For the proponents of war and their press agents, I’d say life is pretty good. Wolfowitz might still be running the World Bank were it not for a scandal involving his girlfriend’s salary. Bush, Cheney and Rumsfeld are enjoying peaceful retirements, apparently unburdened by excessive guilt. Colin Powell has expressed regret for his false testimony before the U.N. Security Council, but I’m not aware that he’s experienced genuine remorse as he shills for a Silicon Valley venture-capital firm. And Hillary Clinton, who voted in the Senate to authorize Bush’s insane project, is the choice of 57 percent of Americans to run for president in 2016, according to a Washington Post poll taken in December.
Meanwhile, the supposedly disgraced Judith Miller is doing just fine as a Fox News contributor, while Gordon continues to work for the New York Times. Jeffrey Goldberg, who promoted the phony Al Qaeda–Saddam connection in The New Yorker, seems to be thriving at the Atlantic. George Packer, everyone’s favorite liberal interventionist, is still shoveling received wisdom at The New Yorker, after publishing a commercially successful mea-culpa book about how wrong he was on Iraq.
And Scott Ritter? Well, Scott Ritter is doing one to five in the Laurel Highlands State Correctional Institution, in Somerset, Pennsylvania, convicted of trawling the Internet for underage girls.

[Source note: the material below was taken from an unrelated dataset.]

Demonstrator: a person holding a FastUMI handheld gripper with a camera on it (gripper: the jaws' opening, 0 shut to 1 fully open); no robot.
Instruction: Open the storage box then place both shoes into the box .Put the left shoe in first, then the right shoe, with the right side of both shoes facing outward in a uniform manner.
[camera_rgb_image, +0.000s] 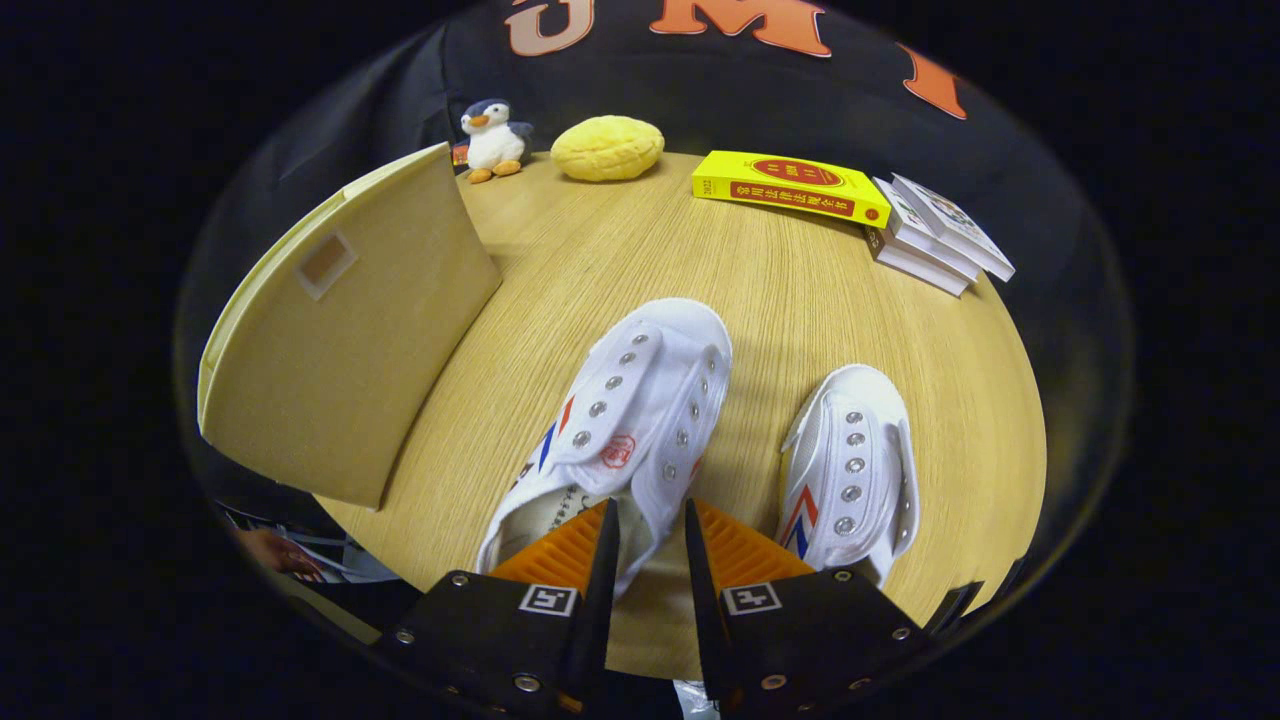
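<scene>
Two white canvas shoes with red and blue stripes lie on the round wooden table (760, 290), toes pointing away from me. The left-hand shoe (620, 420) looks bigger and closer, and the cloth of its right side wall sits between my fingers. My gripper (650, 512) is shut on that wall near the shoe's opening. The other shoe (850, 470) rests on the table just right of my fingers, apart from them. A beige storage box (340, 330) stands to the left of the shoes, its broad side with a small label patch facing me. I cannot tell whether it stands open.
At the table's far side sit a penguin plush (495, 135) and a yellow bun-shaped cushion (607, 148). A yellow book (790, 185) and a stack of white books (940, 235) lie at the far right. Bare wood lies between box and books.
</scene>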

I don’t know if he was entrapped, as he claims, but I do know his interview last year with The New York Times Magazine is worth citing: “What’s the relevance of being right 10 years ago? I don’t know — talk about all the dead Americans. It’s relevant to their families, I would think. Talk about the tens of thousands of wounded Americans and the hundreds of thousands of dead and wounded Iraqis. . . . Everybody who lied about the war got rewarded because they played the game. Tell the truth about the war, you don’t get rewarded.”